"""

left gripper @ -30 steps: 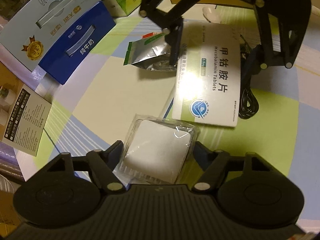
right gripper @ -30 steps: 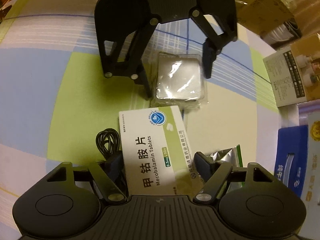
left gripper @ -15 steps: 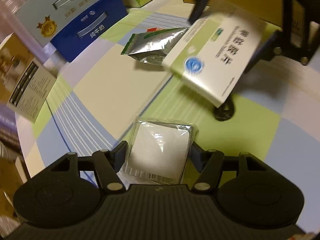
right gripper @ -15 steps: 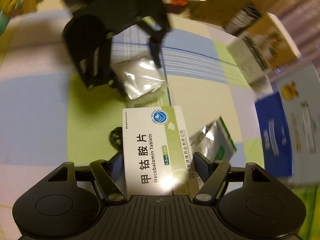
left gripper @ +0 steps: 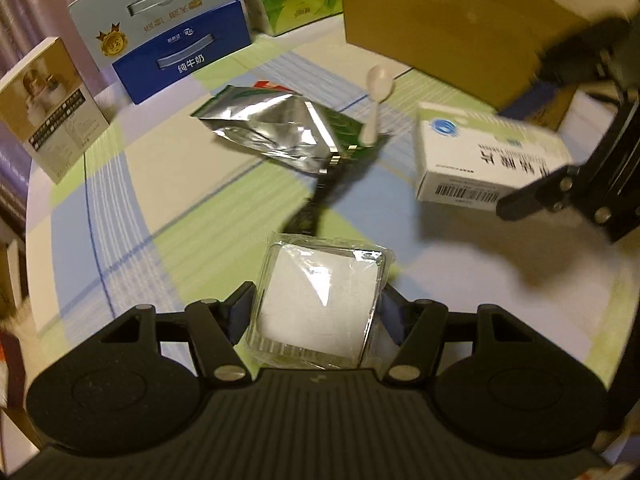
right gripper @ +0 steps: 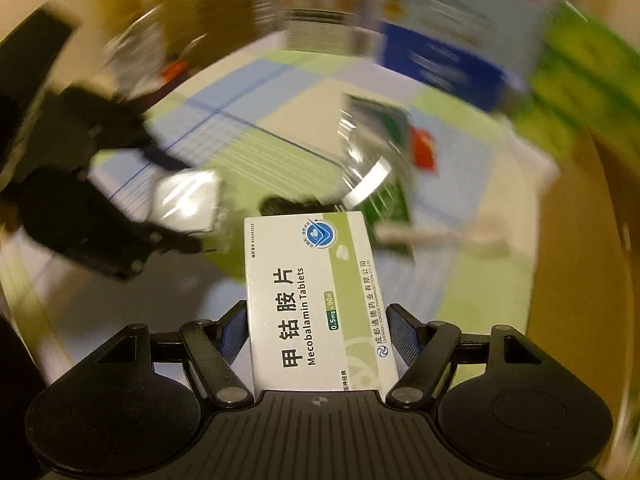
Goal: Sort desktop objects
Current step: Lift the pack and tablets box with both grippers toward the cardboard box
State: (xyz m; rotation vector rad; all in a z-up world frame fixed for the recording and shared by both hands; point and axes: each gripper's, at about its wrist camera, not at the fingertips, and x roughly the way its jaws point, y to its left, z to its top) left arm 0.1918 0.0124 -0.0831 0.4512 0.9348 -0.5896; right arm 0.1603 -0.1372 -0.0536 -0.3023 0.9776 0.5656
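Desktop objects are the job here, and two of them are off the tabletop (left gripper: pixel 168 184) in separate grips, presumably so each can go to its own place in one trip. Largest in view is the cardboard box (left gripper: pixel 440 28), far ahead and to the right of the left hand-held gripper (left gripper: pixel 318 312); open-topped and close to the clutter, it looks like the likely bin for sorted things, though that is a guess. The tablet box (right gripper: pixel 316 300) is next: the right hand-held gripper (right gripper: pixel 318 334) has its jaws closed against the box's two long sides, so the printed face stays up and the far end juts forward, free to be set down first. From the left camera this box (left gripper: pixel 480 152) hangs in the air ahead and to the right. The foil pouch (left gripper: pixel 280 132) lies flat, well ahead of the left hand-held gripper, not yet picked up. Smaller, the clear plastic packet (left gripper: pixel 320 300) with a white pad inside sits between the left jaws, which press its two side edges, a grip that keeps the flimsy wrapper from folding. Smallest, a white spoon (left gripper: pixel 376 100) lies just beyond the pouch. The right camera is blurred, so its background is hard to read.
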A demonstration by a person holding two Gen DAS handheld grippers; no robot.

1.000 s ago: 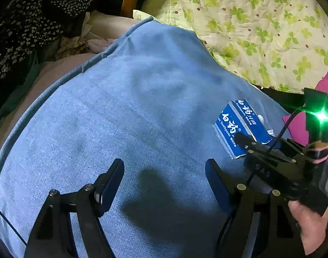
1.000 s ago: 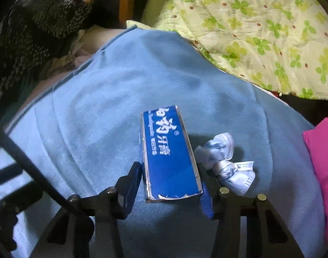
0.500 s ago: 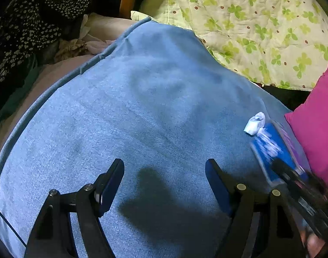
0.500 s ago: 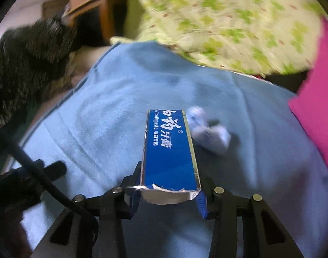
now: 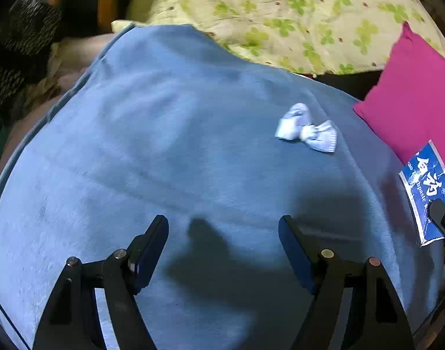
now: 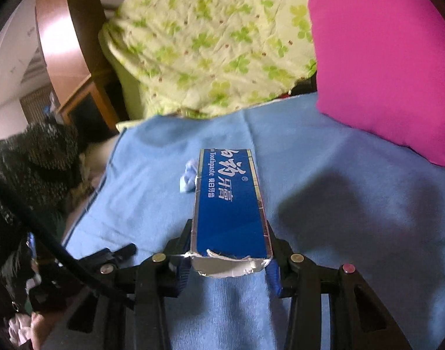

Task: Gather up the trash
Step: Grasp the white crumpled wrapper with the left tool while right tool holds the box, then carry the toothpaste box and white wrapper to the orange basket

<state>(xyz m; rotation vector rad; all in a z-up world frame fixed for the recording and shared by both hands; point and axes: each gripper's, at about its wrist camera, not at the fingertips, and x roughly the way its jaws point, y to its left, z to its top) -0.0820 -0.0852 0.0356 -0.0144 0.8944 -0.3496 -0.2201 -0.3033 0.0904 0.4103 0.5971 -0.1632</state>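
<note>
My right gripper (image 6: 227, 262) is shut on a blue toothpaste box (image 6: 231, 204) and holds it lifted above the blue blanket (image 6: 339, 204). The box also shows at the right edge of the left wrist view (image 5: 427, 189). A crumpled white-blue tissue (image 5: 307, 128) lies on the blanket (image 5: 164, 145), ahead and to the right of my left gripper (image 5: 222, 248), which is open and empty. In the right wrist view the tissue (image 6: 189, 179) peeks out from behind the box's left side.
A magenta pillow (image 5: 412, 93) lies at the right, also in the right wrist view (image 6: 383, 58). A green clover-print quilt (image 5: 281, 8) is bunched at the back. Dark speckled clothing (image 5: 21, 38) and a wooden headboard (image 6: 62, 43) are at the left.
My right gripper closed on the toothpaste box and lifted it up and to the right off the blanket. The tissue stays on the blanket. My left gripper shifted right, still open.
</note>
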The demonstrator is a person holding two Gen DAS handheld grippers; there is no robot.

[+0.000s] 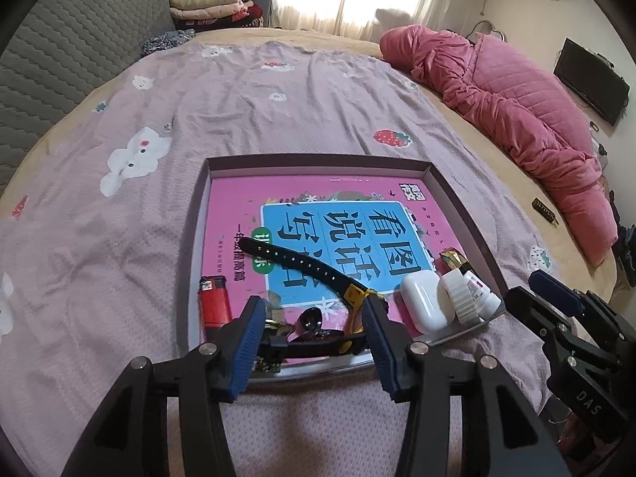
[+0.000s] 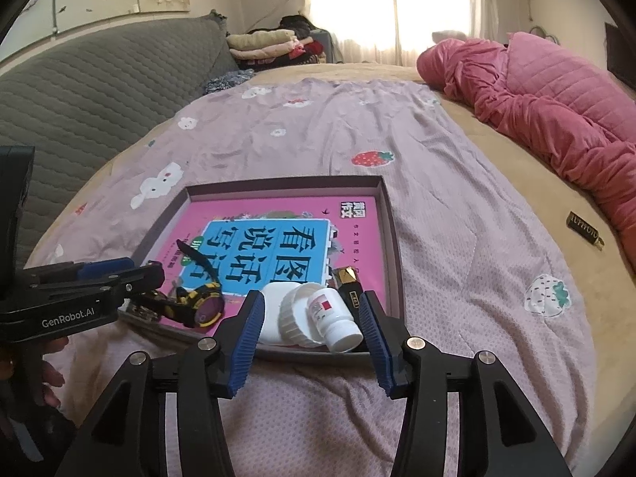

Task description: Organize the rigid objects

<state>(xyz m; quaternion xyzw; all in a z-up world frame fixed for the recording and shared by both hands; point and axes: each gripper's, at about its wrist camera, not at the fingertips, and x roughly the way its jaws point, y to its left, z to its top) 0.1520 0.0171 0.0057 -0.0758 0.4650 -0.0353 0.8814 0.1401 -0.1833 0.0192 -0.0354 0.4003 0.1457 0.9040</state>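
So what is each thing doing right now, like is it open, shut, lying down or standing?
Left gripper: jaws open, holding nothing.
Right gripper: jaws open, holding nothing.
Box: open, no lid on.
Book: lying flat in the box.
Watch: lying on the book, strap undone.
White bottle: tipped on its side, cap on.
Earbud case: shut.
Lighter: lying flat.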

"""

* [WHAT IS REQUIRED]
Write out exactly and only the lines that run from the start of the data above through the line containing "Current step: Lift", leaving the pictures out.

* [THE ANSWER]
left gripper @ -30 steps: 
right gripper @ -30 steps: 
left gripper @ -15 steps: 
right gripper @ -15 steps: 
left gripper @ +0 steps: 
right gripper @ +0 steps: 
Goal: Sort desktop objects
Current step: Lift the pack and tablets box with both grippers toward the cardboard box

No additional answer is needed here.